Required action = Reproduce only the lines of the material below that start at the line containing "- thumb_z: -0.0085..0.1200" and stop at the line containing "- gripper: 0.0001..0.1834". Keep both end lines.

Record excerpts =

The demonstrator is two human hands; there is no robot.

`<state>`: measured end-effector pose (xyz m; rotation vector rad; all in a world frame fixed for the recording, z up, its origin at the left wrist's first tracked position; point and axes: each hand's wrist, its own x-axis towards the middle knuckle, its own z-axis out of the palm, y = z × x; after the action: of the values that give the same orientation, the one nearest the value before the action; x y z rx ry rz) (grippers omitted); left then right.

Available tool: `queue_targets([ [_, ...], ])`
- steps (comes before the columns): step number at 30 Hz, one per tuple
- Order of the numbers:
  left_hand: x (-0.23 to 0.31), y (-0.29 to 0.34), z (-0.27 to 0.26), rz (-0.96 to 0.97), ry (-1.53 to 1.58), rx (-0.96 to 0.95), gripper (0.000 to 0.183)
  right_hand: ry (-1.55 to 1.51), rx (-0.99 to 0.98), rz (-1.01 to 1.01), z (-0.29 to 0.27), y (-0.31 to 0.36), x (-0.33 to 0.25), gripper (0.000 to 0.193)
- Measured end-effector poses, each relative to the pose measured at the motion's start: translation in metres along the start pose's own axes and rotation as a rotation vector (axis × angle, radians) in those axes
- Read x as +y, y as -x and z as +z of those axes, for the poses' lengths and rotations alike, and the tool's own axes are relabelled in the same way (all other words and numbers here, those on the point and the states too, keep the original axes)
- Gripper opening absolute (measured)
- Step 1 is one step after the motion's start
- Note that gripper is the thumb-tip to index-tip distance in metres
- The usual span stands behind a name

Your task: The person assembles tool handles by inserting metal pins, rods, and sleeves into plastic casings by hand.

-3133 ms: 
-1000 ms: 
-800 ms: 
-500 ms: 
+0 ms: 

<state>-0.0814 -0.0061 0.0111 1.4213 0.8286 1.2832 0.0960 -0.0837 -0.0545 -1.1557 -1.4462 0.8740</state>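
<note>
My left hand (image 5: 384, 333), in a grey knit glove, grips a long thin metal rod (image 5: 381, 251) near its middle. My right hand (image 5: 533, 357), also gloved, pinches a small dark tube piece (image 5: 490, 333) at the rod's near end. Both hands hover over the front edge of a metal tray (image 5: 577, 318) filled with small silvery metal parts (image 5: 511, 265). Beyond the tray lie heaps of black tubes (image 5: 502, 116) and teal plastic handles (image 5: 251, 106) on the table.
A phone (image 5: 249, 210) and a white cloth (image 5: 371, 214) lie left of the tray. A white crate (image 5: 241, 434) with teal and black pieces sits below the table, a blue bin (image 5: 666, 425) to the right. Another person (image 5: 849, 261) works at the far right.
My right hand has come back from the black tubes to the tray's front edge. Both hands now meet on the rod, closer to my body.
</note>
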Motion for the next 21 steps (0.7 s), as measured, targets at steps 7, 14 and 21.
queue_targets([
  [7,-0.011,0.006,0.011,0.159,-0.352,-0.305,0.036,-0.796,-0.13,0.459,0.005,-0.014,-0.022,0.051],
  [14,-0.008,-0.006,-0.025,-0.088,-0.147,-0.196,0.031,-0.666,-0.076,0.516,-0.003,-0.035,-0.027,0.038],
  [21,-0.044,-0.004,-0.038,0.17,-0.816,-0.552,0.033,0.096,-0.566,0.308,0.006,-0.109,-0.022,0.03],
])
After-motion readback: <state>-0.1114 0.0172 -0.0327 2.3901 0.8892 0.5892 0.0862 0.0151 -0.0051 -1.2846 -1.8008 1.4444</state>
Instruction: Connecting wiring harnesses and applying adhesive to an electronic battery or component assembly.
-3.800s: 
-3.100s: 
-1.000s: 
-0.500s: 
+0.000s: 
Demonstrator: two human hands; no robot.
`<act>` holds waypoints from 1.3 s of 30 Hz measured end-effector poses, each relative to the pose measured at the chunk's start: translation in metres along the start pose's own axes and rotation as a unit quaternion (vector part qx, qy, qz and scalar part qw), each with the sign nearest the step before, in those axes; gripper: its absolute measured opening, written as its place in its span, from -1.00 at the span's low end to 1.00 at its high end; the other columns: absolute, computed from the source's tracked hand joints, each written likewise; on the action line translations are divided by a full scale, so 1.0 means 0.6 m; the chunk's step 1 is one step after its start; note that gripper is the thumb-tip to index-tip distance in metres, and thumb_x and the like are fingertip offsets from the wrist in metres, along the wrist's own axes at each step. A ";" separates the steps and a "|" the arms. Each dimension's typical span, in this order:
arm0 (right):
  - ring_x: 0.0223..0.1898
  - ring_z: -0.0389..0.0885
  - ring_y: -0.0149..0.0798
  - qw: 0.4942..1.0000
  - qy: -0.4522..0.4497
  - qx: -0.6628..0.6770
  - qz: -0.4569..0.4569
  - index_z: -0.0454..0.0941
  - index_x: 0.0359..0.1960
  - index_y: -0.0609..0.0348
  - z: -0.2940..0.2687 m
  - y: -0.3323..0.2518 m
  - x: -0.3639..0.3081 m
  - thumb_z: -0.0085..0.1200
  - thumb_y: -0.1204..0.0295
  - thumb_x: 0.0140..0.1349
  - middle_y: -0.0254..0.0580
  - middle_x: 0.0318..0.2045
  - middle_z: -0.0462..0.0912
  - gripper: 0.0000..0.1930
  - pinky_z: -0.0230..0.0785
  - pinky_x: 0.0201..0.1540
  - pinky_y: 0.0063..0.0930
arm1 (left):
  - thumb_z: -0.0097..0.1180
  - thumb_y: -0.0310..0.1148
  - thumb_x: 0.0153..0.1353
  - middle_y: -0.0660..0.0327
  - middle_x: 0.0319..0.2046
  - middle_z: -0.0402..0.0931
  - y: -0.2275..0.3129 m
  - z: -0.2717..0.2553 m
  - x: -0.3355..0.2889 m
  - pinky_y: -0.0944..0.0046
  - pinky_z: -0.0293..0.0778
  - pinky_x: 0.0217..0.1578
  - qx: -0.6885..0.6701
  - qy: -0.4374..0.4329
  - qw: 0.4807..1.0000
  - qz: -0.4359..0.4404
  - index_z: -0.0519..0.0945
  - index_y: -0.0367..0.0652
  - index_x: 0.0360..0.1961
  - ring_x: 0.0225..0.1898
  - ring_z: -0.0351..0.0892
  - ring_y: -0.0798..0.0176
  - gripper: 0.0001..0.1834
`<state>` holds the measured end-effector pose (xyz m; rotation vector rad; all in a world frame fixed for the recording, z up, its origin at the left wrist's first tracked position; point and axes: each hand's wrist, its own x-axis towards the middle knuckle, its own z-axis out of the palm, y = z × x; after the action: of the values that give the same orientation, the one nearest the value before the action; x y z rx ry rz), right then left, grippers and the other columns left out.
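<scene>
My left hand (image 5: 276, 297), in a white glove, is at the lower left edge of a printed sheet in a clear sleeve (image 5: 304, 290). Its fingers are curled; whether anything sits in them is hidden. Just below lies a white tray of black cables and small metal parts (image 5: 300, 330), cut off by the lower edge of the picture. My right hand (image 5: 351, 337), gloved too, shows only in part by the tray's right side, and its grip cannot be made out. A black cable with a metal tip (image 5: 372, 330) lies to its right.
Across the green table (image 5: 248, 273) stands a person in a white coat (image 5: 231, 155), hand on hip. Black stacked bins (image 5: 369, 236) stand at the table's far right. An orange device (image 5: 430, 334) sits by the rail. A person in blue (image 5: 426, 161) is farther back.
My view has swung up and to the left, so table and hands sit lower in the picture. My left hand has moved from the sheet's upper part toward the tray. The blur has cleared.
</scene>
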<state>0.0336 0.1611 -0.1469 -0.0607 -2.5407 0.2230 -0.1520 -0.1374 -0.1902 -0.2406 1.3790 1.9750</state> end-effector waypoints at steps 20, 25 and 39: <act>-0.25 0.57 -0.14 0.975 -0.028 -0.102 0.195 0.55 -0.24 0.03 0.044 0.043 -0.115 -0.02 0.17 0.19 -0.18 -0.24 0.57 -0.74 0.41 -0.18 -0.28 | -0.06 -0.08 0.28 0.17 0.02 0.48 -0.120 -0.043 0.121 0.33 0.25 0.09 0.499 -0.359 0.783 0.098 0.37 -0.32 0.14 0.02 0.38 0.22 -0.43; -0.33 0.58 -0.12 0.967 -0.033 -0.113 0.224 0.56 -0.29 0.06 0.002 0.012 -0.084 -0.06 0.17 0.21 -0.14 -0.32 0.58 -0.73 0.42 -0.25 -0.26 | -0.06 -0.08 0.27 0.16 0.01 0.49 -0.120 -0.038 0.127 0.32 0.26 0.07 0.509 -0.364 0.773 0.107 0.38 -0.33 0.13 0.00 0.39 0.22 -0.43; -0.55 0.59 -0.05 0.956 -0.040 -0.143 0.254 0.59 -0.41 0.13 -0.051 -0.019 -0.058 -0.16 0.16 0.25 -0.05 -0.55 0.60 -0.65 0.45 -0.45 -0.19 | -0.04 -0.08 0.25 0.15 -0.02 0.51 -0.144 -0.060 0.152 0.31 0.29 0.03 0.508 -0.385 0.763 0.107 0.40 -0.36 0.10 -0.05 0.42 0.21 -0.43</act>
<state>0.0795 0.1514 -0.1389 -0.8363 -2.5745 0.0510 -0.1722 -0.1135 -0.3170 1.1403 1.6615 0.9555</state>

Exercise result =
  - thumb_z: -0.0085..0.1200
  - thumb_y: -0.1204..0.0295
  - thumb_x: 0.0140..0.1349
  - middle_y: -0.0254..0.0580
  - middle_x: 0.0318..0.2045
  - middle_z: -0.0462..0.0912
  - gripper: 0.0000..0.1930
  - pinky_z: -0.0230..0.0785
  - pinky_x: 0.0201..0.1540
  - pinky_y: 0.0063..0.0930
arm1 (left):
  - thumb_z: -0.0097..0.1180
  - thumb_y: -0.0310..0.1148
  - thumb_x: 0.0153..0.1353
  - middle_y: -0.0660..0.0327
  - middle_x: 0.0319..0.2046
  - middle_z: -0.0402..0.0931
  - y: -0.2275..0.3129 m
  - z: -0.2717..0.2553 m
  - x: -0.3355..0.2889 m
  - pinky_y: -0.0944..0.0046
  - pinky_z: -0.0293..0.0778
  - pinky_x: 0.0217..0.1578
  - qx: -0.6885..0.6701
  - qy: -0.4374..0.4329
  - qw: 0.4807..1.0000
  - qz: -0.4359..0.4404
  - index_z: -0.0519..0.0945
  - index_y: -0.0367..0.0652
  - index_x: 0.0360..0.1961
  - ring_x: 0.0225..0.1898
  - ring_z: -0.0351..0.0892
  - ring_y: -0.0798..0.0176
  - gripper: 0.0001..0.1834

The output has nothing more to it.